Aktuell hängt die Einschleppung der Afrikanische Schweinepest und in die österreichischen Tierbestände wie ein Damoklesschwert über den Köpfen der Bauern und Behörden. Zur Prävention ist daher die Umsetzung der Schweinegesundheitsverordnung geboten. Diese ist bereits seit 2017 in Kraft, bisher bestanden aber noch Übergangsfristen für bestimmte Maßnahmen.

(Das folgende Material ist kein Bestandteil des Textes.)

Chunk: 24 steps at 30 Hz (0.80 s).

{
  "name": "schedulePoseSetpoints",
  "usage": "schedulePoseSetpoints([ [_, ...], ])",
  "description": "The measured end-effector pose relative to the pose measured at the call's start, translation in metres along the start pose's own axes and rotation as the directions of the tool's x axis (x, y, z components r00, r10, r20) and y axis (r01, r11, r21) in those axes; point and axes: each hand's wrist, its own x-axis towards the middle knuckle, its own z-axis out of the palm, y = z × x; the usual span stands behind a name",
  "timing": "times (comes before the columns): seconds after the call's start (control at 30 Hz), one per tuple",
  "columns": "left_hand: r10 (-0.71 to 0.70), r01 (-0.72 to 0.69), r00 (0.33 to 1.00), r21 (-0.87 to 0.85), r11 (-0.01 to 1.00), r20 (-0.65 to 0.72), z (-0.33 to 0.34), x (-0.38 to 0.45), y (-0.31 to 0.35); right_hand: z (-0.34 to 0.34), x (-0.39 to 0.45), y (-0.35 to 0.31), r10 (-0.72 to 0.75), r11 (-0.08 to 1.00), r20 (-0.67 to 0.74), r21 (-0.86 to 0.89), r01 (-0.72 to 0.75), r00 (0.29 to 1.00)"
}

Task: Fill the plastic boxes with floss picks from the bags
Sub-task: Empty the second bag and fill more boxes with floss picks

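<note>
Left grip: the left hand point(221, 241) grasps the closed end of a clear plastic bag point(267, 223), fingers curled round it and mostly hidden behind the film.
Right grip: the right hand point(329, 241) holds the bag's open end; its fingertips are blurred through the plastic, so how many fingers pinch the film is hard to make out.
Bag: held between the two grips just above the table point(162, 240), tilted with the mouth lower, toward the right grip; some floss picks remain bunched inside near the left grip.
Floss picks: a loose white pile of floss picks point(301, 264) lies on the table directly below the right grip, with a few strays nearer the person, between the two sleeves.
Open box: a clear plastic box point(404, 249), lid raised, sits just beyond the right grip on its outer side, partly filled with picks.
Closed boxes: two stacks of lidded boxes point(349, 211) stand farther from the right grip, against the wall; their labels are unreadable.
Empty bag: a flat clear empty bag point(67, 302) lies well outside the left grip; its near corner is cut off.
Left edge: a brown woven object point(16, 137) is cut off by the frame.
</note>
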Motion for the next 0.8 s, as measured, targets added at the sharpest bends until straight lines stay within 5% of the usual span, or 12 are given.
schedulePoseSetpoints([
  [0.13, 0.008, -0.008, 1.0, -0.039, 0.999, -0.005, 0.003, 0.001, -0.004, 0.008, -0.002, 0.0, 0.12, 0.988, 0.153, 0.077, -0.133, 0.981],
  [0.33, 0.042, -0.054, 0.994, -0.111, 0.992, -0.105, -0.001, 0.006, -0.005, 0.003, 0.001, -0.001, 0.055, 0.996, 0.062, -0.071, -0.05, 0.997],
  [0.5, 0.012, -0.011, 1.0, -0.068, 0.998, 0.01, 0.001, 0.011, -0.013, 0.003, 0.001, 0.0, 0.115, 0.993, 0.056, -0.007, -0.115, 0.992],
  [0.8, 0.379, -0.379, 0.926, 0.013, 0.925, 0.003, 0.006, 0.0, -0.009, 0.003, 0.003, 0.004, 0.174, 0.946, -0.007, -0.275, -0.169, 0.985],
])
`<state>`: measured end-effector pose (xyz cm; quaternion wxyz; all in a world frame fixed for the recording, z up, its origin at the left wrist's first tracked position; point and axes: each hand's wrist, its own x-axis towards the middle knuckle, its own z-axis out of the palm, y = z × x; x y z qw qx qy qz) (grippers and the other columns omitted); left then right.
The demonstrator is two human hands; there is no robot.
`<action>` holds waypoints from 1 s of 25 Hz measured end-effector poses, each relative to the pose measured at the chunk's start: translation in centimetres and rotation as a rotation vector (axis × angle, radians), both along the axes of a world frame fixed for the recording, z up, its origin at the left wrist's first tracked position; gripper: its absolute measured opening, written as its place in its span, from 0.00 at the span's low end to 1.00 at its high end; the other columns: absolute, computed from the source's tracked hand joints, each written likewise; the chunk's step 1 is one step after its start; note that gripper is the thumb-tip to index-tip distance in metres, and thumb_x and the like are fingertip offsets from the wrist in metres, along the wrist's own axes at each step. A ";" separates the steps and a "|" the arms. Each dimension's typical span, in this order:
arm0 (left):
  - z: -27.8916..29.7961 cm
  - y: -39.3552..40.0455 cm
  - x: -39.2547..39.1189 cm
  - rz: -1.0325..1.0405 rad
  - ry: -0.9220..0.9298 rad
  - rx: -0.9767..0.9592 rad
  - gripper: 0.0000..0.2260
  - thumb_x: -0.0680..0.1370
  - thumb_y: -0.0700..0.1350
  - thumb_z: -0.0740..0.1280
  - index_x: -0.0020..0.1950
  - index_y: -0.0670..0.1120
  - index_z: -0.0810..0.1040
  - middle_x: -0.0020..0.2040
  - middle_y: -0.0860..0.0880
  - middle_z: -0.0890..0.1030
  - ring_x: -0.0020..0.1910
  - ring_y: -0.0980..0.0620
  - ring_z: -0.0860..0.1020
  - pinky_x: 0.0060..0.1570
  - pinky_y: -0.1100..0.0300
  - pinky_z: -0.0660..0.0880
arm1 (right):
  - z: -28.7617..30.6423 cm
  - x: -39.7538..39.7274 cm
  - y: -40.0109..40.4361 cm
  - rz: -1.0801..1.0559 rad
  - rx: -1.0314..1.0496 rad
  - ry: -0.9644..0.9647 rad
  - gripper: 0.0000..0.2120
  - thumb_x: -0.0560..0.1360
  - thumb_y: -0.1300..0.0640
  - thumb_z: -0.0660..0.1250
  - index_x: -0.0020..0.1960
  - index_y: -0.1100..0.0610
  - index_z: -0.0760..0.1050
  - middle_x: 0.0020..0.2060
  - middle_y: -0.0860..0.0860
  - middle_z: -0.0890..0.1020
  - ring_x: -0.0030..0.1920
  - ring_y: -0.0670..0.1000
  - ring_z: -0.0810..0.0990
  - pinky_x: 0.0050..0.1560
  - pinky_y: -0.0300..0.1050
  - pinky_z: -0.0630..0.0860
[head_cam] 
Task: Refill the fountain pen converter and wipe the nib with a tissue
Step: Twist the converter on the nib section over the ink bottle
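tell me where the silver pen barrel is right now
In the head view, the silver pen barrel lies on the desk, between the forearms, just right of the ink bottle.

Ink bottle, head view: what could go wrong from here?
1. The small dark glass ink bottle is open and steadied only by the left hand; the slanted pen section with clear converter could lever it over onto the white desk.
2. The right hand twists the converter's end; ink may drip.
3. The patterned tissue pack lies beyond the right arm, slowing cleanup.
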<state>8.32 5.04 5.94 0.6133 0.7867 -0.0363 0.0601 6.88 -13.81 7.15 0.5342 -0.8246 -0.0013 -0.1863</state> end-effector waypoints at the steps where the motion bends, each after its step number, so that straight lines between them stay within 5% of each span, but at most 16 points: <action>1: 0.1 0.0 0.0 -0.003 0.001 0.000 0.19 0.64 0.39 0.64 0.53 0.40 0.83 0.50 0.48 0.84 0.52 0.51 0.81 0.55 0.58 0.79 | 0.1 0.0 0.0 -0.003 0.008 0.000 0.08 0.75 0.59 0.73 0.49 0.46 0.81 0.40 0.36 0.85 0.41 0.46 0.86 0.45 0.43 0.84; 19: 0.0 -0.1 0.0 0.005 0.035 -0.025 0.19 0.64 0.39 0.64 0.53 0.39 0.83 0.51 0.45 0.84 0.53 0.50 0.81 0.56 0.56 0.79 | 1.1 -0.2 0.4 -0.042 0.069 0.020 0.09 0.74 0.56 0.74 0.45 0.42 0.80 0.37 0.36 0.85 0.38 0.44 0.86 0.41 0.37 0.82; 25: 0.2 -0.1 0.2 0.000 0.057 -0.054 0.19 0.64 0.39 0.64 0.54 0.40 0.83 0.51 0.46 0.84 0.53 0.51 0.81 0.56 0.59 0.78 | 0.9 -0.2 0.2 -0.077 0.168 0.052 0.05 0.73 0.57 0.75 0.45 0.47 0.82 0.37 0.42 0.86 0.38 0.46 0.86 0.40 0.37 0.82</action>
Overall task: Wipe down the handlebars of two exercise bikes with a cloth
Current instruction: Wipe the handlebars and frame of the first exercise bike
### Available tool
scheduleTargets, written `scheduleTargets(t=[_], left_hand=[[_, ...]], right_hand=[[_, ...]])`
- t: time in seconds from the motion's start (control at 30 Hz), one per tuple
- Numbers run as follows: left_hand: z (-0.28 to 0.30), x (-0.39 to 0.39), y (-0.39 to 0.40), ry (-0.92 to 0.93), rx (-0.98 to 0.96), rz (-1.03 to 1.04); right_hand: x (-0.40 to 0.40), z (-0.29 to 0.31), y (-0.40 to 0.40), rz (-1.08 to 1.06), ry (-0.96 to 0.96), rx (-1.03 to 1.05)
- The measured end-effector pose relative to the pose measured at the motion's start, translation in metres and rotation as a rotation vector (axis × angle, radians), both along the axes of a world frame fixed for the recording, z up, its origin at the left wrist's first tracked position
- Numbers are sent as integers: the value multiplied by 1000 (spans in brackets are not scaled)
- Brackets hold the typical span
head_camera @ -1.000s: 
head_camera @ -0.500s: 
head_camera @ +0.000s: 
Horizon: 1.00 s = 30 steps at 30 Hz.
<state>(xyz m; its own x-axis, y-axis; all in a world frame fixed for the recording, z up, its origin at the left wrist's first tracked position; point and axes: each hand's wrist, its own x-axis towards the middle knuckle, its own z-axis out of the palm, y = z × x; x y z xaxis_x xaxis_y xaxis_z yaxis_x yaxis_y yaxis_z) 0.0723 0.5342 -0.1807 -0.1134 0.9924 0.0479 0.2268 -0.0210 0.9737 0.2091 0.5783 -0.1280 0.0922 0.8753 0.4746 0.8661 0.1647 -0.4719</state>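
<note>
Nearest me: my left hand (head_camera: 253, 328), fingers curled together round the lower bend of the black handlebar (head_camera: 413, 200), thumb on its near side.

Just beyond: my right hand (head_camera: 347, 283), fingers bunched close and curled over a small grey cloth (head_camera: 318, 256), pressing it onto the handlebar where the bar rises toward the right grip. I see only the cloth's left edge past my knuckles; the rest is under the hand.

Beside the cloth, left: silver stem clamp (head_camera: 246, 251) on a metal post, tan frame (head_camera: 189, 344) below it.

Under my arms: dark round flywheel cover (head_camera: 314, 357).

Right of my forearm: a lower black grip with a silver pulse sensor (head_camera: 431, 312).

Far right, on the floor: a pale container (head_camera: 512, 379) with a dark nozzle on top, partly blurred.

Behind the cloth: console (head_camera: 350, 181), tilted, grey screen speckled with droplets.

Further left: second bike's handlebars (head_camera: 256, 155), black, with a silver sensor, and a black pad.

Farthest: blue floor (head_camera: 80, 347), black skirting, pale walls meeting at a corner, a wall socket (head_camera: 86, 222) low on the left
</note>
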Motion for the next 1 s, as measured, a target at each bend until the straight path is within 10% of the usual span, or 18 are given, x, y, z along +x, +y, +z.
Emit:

Spätestens mit 1. Jänner 2020 müssen diese aber umgesetzt sein.

„Das ist nicht irgendeine Bestimmung, sondern hat auch auf die Vermarktung ganz wesentliche Auswirkungen“, sagt VÖS-Obmann Walter Lederhilger, „im Fall eines Ausbruchs der Afrikanischen Schweinepest ist das Erfüllen der Verordnung eine Voraussetzung, um noch Spielräume zu haben.“ Auch der Versicherungsschutz bei Tierversicherungen ist nur dann gewährleistet, wenn auch die Auflagen der Schweinegesundheitsverordnung erfüllt werden.

Eine Anleitung zur Umsetzung der Hygienemaßnahmen enthält die Broschüre „Biosicherheit Schwein“ der Landwirtschaftskammer Österreich. Auf der Website des OÖ Bauernbund steht sie zum Download bereit.